ANKARA: At least 80,000 civilians have fled a renewed onslaught by Assad regime forces against the opposition-held enclave of Idlib in northwest Syria.

Eight more people, including three women and two children, were killed on Sunday when Russian fighter jets struck a convoy of cars leaving the city of Maarat Al-Numan. It followed Russian airstrikes on Saturday on a market in Saraqeb city, east of Idlib, in which at least eight died.

 Idlib is nominally controlled by a militant alliance led by the former Al-Qaeda affiliate Hayat Tahrir Al-Sham, but residents said many towns and villages were now deserted.

“They have turned into ghost towns. Russia’s ‘scorched earth’ bombing is helping the army gain ground,” said Mohamad Rasheed, an activist from the area.

Western military sources said the latest bombardment was a prelude to a widescale ground offensive to take over Idlib, Syrian leader Bashar Assad’s last remaining target.

But the civilian flight north toward the border with Turkey is creating a new refugee crisis for Turkish President Recep Tayyip Erdogan.

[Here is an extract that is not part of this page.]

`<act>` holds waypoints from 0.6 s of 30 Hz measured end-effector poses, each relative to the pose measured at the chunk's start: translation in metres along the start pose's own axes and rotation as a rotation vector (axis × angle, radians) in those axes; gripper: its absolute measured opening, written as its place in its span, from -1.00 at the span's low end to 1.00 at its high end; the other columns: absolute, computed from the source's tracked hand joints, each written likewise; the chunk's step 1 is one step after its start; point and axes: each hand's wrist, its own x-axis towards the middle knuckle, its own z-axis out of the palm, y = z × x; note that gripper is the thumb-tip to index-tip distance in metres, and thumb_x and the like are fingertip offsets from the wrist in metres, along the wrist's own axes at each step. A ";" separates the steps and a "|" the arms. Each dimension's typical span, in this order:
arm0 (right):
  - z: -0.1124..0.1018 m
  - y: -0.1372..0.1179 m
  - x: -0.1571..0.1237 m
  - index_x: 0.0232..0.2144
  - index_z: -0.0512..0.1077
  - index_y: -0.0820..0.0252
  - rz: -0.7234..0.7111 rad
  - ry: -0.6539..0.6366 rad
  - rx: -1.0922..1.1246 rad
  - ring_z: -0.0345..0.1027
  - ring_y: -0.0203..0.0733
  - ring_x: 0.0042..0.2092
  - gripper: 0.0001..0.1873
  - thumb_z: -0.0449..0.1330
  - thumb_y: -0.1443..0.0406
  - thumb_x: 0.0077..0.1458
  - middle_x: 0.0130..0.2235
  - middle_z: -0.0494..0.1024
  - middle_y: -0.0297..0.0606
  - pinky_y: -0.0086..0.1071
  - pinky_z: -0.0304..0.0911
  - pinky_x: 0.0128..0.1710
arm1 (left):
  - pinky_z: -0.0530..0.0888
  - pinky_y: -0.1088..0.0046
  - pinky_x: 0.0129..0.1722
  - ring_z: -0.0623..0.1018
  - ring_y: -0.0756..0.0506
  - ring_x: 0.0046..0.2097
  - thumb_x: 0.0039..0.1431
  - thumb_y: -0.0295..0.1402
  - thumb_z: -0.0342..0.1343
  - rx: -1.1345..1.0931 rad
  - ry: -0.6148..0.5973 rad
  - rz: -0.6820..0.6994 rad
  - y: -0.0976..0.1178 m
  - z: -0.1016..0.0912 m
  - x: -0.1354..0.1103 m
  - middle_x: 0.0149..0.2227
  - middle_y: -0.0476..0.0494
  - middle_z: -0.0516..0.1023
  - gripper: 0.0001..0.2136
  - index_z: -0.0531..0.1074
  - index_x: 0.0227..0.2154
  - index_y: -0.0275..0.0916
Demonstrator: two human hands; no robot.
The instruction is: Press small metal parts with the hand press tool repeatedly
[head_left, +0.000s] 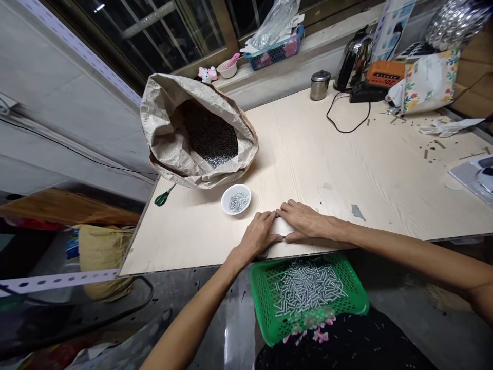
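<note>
At the table's front edge, my left hand (254, 235) and my right hand (304, 220) grip a small flat, pale piece (281, 226) between them. Fingers and thumbs press on its two ends, hiding much of it, so its exact kind is unclear. Just beyond my left hand sits a white bowl (225, 206) of small silvery screw-like pieces. Below the table edge, a green plastic basket (259, 303) rests by my lap, heaped with longer silvery screw-like pieces (311, 285).
A large open sack (165, 128) of small metal pieces stands on the wooden table (300, 149). Green-handled scissors (164, 198) lie at the left edge. Toward the back are a lidded metal cup (320, 86), an electric kettle (352, 59) and a black cable (348, 131).
</note>
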 end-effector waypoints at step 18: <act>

The regime offensive also calls into question the presence of 12 Turkish observation posts in northwest Syria, part of a 2017 deal with Russia and Iran to avert large-scale fighting there.

Regional analyst Halid Abdurrahman said the posts were now pointless because the regime could surround and bypass them.

Erdogan’s strategy had been a high-risk one from the beginning, said Bill Park, a research fellow at King’s College, London.

“Turkish forces have intruded into the territory of a sovereign state, and backed groups opposed to the Syrian regime. Damascus is bound to want to extend its own control there,” he told Arab News.

“Turkey has clearly been unable or unwilling to effectively control its proxy forces, who in any case have done little to stabilize the situation. Russian and Syrian frustration with Turkey’s proxies in Idlib has been evident for some time. It is possible that Ankara’s forces will clash with Russian and regime forces in Afrin and northeast Syria as well.”

Turkey should seek stability in Syria, rather than undermine it, he said.